• _About this exercise_
Exactly the lines from the start of the data below through the line containing "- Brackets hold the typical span" must be returned, and no others.

• _Supplied data_
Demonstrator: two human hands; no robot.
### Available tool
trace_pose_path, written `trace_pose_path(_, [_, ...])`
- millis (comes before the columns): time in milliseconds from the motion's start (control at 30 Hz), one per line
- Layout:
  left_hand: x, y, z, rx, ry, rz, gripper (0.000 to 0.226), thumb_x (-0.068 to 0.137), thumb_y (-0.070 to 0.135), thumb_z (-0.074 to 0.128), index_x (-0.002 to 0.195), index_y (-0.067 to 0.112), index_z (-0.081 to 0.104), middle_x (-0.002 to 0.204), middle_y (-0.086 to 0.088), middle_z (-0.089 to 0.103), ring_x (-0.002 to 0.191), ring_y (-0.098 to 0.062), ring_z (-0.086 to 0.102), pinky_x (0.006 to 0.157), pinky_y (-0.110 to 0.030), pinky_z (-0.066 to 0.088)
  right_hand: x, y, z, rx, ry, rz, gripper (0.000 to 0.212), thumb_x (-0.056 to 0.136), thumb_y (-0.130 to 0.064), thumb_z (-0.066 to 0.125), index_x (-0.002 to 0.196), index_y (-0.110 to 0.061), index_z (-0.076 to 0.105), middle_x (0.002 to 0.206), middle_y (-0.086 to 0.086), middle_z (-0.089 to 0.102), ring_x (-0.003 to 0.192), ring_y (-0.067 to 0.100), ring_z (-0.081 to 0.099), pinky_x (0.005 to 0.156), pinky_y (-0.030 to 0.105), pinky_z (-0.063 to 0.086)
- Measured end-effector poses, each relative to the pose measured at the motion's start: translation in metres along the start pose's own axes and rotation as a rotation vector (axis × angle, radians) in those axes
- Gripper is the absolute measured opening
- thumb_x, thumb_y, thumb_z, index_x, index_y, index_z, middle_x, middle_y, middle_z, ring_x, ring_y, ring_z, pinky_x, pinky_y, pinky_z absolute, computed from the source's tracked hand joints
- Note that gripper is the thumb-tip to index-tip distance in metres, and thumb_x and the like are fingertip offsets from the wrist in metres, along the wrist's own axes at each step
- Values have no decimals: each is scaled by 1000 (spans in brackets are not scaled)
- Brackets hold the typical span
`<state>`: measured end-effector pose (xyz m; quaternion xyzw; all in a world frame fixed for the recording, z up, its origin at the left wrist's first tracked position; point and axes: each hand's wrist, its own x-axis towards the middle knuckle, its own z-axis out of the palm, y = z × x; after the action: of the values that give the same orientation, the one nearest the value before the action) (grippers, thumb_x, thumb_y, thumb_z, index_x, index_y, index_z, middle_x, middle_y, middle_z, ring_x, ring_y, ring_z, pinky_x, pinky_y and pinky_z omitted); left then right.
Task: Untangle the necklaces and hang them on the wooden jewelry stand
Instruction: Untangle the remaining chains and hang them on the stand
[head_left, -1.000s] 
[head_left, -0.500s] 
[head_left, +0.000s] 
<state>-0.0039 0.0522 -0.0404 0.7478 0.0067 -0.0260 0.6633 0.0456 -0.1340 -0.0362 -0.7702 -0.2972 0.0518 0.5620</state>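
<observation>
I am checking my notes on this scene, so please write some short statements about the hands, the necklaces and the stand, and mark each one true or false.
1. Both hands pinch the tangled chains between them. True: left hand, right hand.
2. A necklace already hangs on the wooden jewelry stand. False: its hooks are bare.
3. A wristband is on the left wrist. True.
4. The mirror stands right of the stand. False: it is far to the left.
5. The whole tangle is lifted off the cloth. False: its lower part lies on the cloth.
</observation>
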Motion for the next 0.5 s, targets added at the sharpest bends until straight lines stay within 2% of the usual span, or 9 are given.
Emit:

• _The answer_
Demonstrator: two human hands; no robot.
### Available tool
trace_pose_path, written `trace_pose_path(_, [_, ...])`
- millis (comes before the columns): time in milliseconds from the motion's start (control at 30 Hz), one per line
- Layout:
  left_hand: x, y, z, rx, ry, rz, gripper (0.000 to 0.226), thumb_x (-0.068 to 0.137), thumb_y (-0.070 to 0.135), thumb_z (-0.074 to 0.128), index_x (-0.002 to 0.195), index_y (-0.067 to 0.112), index_z (-0.081 to 0.104), middle_x (-0.002 to 0.204), middle_y (-0.086 to 0.088), middle_z (-0.089 to 0.103), ring_x (-0.002 to 0.191), ring_y (-0.098 to 0.062), ring_z (-0.086 to 0.102), pinky_x (0.006 to 0.157), pinky_y (-0.110 to 0.030), pinky_z (-0.066 to 0.088)
  right_hand: x, y, z, rx, ry, rz, gripper (0.000 to 0.212), thumb_x (-0.056 to 0.136), thumb_y (-0.130 to 0.064), thumb_z (-0.066 to 0.125), index_x (-0.002 to 0.196), index_y (-0.110 to 0.061), index_z (-0.076 to 0.105), middle_x (0.002 to 0.206), middle_y (-0.086 to 0.086), middle_z (-0.089 to 0.102), ring_x (-0.003 to 0.192), ring_y (-0.067 to 0.100), ring_z (-0.081 to 0.099), pinky_x (0.005 to 0.156), pinky_y (-0.030 to 0.105), pinky_z (-0.063 to 0.086)
- Measured end-effector poses, each relative to the pose measured at the motion's start: translation in metres along the start pose's own axes and rotation as a rotation vector (axis × angle, radians) in those axes
- Gripper is the absolute measured opening
- thumb_x, thumb_y, thumb_z, index_x, index_y, index_z, middle_x, middle_y, middle_z, ring_x, ring_y, ring_z, pinky_x, pinky_y, pinky_z absolute, computed from the source's tracked hand joints
- Note that gripper is the thumb-tip to index-tip distance in metres, and thumb_x and the like are fingertip offsets from the wrist in metres, along the wrist's own axes at each step
- Values have no decimals: each is scaled by 1000 (spans in brackets are not scaled)
- Brackets hold the typical span

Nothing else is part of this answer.